● **WORK INSTRUCTIONS**:
Word for word, return the entries listed below.
======
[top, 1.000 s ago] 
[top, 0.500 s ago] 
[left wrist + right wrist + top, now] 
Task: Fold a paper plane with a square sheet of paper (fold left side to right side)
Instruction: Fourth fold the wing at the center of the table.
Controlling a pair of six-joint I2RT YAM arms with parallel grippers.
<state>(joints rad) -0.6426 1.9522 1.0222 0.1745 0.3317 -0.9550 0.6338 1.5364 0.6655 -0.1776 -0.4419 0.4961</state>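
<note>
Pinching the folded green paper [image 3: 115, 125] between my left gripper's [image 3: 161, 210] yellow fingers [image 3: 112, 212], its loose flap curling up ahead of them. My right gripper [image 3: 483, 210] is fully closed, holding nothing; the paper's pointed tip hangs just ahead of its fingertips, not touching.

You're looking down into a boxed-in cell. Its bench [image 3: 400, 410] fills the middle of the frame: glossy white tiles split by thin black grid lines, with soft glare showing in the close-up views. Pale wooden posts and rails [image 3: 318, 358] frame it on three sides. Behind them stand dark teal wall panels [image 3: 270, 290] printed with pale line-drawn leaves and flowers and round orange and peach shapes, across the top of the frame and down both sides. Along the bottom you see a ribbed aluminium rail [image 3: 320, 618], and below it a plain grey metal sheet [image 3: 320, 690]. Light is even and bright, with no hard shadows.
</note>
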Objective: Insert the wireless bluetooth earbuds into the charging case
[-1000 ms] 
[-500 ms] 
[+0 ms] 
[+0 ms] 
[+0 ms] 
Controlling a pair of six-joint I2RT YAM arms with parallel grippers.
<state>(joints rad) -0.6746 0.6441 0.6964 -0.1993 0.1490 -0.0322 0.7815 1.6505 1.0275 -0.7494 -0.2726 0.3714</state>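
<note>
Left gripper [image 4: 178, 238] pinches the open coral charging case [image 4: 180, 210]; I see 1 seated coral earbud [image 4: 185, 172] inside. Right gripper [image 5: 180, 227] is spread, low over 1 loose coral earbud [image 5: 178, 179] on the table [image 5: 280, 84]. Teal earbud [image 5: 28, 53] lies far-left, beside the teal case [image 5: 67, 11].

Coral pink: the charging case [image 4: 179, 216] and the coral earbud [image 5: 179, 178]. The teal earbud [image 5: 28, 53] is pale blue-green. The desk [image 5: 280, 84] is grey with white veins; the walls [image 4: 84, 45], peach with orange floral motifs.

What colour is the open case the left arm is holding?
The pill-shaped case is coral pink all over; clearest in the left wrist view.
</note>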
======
● **OUTPUT BELOW**:
[top, 1.000 s ago] 
[top, 0.500 s ago] 
[left wrist + right wrist + top, now] 
Task: Fold a paper plane with a square sheet of paper (fold left side to right side)
Instruction: Fourth fold the wing at the center of the table.
Controlling a pair of six-joint I2RT YAM arms with parallel grippers.
<state>(joints rad) -0.6426 1.9522 1.0222 0.1745 0.3317 -0.9550 0.6338 1.5364 0.6655 -0.1776 -0.4419 0.4961</state>
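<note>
Pinching the folded green paper [image 3: 115, 125] between my left gripper's [image 3: 161, 210] yellow fingers [image 3: 112, 212], its loose flap curling up ahead of them. My right gripper [image 3: 483, 210] is fully closed, holding nothing; the paper's pointed tip hangs just ahead of its fingertips, not touching.

You're looking down into a boxed-in cell. Its bench [image 3: 400, 410] fills the middle of the frame: glossy white tiles split by thin black grid lines, with soft glare showing in the close-up views. Pale wooden posts and rails [image 3: 318, 358] frame it on three sides. Behind them stand dark teal wall panels [image 3: 270, 290] printed with pale line-drawn leaves and flowers and round orange and peach shapes, across the top of the frame and down both sides. Along the bottom you see a ribbed aluminium rail [image 3: 320, 618], and below it a plain grey metal sheet [image 3: 320, 690]. Light is even and bright, with no hard shadows.
</note>
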Objective: Insert the wireless bluetooth earbuds into the charging case
[-1000 ms] 
[-500 ms] 
[+0 ms] 
[+0 ms] 
[+0 ms] 
Controlling a pair of six-joint I2RT YAM arms with parallel grippers.
<state>(joints rad) -0.6746 0.6441 0.6964 -0.1993 0.1490 -0.0322 0.7815 1.6505 1.0275 -0.7494 -0.2726 0.3714</state>
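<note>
Left gripper [image 4: 178, 238] pinches the open coral charging case [image 4: 180, 210]; I see 1 seated coral earbud [image 4: 185, 172] inside. Right gripper [image 5: 180, 227] is spread, low over 1 loose coral earbud [image 5: 178, 179] on the table [image 5: 280, 84]. Teal earbud [image 5: 28, 53] lies far-left, beside the teal case [image 5: 67, 11].

Coral pink: the charging case [image 4: 179, 216] and the coral earbud [image 5: 179, 178]. The teal earbud [image 5: 28, 53] is pale blue-green. The desk [image 5: 280, 84] is grey with white veins; the walls [image 4: 84, 45], peach with orange floral motifs.

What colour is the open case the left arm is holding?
The pill-shaped case is coral pink all over; clearest in the left wrist view.
</note>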

The exercise has been answered in full.